Reporter Alex Stonehill describes Omar and another youth leader's initial elation and subsequent disappointment:
"Their faces light up with excitement when they talk about the potential they saw for the project. 'At the first meetings we talked about our ideas for Ruwwad, and the [American officials from USAID] all started taking notes. We were so surprised, like you’re really taking us seriously!’ says Omar, who now seems almost embarrassed by the hopes he pinned to the project. 'We didn’t think the project was political before the election happened - we thought it was about us.'”
Osama Sabbah, along with Faris Khader, was also a victim on January 20. Last year, Osama Sabbah proposed to the Friends Boys' School Administation in Ramallah that
he attend the Model United Nations in Amman, Jordan. In a conference of 300 students, Osama and his classmate were the only Palestinians. Osama represented Australia; the school deemed their participation successful, and students from the Friends School in Ramallah will travel twice a year to Amman or Cairo for the Model United Nations, thanks to Osama's pioneering effort.
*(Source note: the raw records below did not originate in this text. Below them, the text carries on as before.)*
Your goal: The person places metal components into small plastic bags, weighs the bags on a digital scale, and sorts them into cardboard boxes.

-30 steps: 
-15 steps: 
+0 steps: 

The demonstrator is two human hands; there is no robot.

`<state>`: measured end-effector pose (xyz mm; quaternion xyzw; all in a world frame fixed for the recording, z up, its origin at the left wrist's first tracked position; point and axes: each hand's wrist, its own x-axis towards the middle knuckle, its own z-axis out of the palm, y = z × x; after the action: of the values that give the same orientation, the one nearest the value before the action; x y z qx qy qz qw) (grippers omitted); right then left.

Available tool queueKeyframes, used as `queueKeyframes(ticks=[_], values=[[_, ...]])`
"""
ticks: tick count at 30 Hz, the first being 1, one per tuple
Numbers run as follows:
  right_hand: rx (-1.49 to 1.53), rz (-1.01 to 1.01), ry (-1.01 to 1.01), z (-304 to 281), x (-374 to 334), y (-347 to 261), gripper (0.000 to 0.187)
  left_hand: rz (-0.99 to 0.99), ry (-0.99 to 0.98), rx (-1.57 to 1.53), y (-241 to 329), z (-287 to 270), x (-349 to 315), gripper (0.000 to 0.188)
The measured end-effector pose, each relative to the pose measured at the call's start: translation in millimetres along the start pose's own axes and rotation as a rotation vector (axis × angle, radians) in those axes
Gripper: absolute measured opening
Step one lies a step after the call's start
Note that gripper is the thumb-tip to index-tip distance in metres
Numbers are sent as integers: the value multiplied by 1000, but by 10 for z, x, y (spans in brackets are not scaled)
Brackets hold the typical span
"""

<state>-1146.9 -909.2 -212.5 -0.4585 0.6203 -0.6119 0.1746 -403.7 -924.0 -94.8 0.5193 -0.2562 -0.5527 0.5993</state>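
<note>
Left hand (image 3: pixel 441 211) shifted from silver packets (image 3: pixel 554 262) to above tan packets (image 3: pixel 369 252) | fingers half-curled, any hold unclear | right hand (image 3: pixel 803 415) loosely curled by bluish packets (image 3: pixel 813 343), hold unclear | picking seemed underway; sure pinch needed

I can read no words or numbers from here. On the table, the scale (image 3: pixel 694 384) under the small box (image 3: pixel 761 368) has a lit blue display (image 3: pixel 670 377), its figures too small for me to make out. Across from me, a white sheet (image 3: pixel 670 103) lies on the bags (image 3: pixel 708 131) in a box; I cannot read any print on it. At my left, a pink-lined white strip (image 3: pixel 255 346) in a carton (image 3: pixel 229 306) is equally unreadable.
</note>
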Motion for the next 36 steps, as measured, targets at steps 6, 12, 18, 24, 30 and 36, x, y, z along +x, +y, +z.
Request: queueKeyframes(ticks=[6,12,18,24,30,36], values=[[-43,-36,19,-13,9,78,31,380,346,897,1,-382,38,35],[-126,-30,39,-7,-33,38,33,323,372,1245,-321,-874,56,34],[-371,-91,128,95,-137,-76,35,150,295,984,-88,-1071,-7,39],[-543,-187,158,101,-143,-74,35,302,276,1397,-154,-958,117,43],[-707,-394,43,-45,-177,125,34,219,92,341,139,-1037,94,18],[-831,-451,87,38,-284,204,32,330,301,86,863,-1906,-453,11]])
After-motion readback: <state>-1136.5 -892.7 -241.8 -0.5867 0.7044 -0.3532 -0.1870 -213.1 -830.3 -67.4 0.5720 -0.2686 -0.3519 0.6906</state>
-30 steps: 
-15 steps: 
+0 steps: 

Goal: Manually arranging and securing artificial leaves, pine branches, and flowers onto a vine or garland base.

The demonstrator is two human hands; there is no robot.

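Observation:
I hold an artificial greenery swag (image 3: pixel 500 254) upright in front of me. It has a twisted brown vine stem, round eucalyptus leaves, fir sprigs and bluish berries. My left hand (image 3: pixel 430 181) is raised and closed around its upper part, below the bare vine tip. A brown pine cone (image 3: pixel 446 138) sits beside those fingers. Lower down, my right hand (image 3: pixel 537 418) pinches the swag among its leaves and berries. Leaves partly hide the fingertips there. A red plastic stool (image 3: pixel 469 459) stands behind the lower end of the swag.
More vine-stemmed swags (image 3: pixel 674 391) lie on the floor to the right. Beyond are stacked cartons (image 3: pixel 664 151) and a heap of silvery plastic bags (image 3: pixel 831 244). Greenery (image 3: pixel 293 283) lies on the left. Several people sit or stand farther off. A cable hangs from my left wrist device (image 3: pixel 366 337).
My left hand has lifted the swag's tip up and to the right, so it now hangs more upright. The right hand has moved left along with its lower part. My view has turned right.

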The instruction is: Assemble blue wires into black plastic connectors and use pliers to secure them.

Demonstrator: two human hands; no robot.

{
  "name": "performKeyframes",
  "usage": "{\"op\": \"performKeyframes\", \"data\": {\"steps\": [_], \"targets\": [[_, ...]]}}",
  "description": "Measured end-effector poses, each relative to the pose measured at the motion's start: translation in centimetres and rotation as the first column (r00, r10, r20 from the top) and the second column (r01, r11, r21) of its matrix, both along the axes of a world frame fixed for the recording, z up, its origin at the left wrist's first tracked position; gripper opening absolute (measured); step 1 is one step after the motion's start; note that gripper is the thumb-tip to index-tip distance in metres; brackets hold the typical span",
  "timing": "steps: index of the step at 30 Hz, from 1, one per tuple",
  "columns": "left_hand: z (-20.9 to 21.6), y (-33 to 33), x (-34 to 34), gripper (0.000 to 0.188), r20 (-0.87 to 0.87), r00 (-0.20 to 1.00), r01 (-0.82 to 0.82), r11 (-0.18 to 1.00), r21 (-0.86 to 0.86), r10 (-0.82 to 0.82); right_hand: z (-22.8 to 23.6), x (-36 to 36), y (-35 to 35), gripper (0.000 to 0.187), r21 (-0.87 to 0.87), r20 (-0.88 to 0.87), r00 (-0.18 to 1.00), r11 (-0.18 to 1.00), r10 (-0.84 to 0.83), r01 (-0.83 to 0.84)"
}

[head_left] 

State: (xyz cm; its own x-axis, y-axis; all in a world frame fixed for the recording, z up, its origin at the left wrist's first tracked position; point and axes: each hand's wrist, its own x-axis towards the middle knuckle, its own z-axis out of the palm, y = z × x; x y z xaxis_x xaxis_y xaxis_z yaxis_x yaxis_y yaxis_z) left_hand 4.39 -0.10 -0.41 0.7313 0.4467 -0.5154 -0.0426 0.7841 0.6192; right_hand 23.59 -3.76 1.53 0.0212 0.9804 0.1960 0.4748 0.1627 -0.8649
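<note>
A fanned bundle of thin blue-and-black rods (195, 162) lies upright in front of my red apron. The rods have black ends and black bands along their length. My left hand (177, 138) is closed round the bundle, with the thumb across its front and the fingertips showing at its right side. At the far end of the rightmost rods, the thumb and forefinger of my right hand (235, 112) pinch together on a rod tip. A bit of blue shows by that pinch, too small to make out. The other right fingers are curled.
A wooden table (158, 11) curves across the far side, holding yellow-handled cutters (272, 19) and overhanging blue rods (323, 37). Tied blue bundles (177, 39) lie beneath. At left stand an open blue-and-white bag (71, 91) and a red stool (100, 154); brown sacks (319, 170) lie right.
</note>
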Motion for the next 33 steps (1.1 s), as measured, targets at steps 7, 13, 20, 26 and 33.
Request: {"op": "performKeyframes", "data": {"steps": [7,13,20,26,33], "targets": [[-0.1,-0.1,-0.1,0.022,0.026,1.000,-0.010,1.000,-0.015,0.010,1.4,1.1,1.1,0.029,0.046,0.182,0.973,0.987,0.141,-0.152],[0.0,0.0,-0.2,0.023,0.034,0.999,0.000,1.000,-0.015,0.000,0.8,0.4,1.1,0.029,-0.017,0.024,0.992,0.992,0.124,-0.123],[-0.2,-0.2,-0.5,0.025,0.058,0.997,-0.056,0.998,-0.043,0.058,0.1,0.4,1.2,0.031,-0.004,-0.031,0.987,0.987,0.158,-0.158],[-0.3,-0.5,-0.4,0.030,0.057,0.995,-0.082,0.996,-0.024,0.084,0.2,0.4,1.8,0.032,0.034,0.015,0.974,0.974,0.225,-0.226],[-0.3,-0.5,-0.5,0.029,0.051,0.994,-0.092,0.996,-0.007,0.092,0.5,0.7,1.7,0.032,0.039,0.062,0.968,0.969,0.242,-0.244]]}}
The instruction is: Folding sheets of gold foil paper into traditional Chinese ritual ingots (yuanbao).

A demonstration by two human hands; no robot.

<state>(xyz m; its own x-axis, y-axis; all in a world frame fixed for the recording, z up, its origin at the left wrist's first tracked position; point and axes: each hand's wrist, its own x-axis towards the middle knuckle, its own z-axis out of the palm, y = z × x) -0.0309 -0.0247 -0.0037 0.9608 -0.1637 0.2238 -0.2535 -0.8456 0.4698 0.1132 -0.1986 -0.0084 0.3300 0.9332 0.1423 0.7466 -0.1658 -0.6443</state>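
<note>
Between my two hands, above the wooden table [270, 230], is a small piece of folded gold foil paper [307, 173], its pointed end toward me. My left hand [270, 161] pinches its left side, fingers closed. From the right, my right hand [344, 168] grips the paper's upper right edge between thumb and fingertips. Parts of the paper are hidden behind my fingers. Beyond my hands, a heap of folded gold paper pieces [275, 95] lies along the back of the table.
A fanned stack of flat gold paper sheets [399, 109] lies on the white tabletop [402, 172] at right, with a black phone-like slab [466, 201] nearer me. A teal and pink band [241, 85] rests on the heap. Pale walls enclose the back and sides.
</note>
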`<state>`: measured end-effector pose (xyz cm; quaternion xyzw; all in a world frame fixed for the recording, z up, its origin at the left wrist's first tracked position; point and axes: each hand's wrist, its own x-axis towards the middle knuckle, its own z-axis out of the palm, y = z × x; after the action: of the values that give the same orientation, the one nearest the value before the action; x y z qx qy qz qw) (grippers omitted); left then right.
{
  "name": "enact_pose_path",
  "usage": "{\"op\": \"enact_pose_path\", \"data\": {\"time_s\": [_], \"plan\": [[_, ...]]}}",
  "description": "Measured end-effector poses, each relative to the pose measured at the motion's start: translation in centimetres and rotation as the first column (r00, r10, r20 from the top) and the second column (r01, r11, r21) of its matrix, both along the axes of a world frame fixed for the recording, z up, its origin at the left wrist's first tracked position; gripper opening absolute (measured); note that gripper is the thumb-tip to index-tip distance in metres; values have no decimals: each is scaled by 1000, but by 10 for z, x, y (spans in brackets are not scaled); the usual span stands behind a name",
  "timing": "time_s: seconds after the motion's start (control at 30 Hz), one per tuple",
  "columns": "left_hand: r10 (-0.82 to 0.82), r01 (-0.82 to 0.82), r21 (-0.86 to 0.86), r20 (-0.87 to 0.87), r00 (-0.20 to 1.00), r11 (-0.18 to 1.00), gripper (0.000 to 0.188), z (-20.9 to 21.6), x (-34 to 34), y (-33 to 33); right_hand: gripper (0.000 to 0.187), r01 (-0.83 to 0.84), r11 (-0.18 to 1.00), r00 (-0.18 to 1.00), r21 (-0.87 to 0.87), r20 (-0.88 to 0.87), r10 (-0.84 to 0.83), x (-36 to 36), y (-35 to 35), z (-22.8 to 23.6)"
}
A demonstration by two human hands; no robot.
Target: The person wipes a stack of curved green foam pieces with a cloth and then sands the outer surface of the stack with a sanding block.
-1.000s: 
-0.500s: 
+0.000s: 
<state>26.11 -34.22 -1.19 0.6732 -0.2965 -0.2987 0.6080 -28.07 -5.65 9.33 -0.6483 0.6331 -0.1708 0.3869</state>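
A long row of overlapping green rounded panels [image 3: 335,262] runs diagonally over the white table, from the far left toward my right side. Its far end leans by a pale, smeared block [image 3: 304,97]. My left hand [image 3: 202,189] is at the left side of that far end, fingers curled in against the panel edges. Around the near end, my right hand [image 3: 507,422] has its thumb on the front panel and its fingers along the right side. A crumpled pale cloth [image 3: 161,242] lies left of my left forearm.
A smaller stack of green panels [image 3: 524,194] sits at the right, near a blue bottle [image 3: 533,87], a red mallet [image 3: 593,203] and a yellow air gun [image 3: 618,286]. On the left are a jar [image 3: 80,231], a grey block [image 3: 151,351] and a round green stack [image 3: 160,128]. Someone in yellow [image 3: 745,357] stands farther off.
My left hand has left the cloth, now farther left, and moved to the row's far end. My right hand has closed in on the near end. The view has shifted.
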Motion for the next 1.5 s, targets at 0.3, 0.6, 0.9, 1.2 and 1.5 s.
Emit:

What happened to the three international students at Guilford College is not like any international exchange I've experienced. In high school foreign students with American Field Service were treated with hospitality and were considered special. My year as an international student in Germany was only marred when I took a vacation to Ramallah and had to suffer the indignity of stripping in the Lod airport and on the return trip the insolence of the Israeli at the check-in counter who got some thrill in breaking every one of the malmoul my Aunt had made for my dorm mates in Germany.
One Greensboro blogger, oblivious or with an agenda of her own, criticised Omar for mentioning Israeli soldiers in his comments (above), for bringing Israel into this. As if the Zionists' decades long vilification and dehumanisation of Palestinians has nothing to do with a worldview that tolerates ethnic slurs directed at Arabs.
Bryan resident Peter Deng, a sophomore, said that the aggressors called the Palestinian students "dirty terrorists" and "sand n***ers."
Omar's brother, Maher, a graduate of Hartwick College in New York, in an e-mail:
What is most ironic is that my brother was attacked on racial and ethnic motives, while I was in Indonesia participating in a conference held by UNESCO on the "significance of media and communication for cultural dialogue and peace," and while my father was in Paris working on how to foster a universal Holistic approach to education for the wellbeing of children.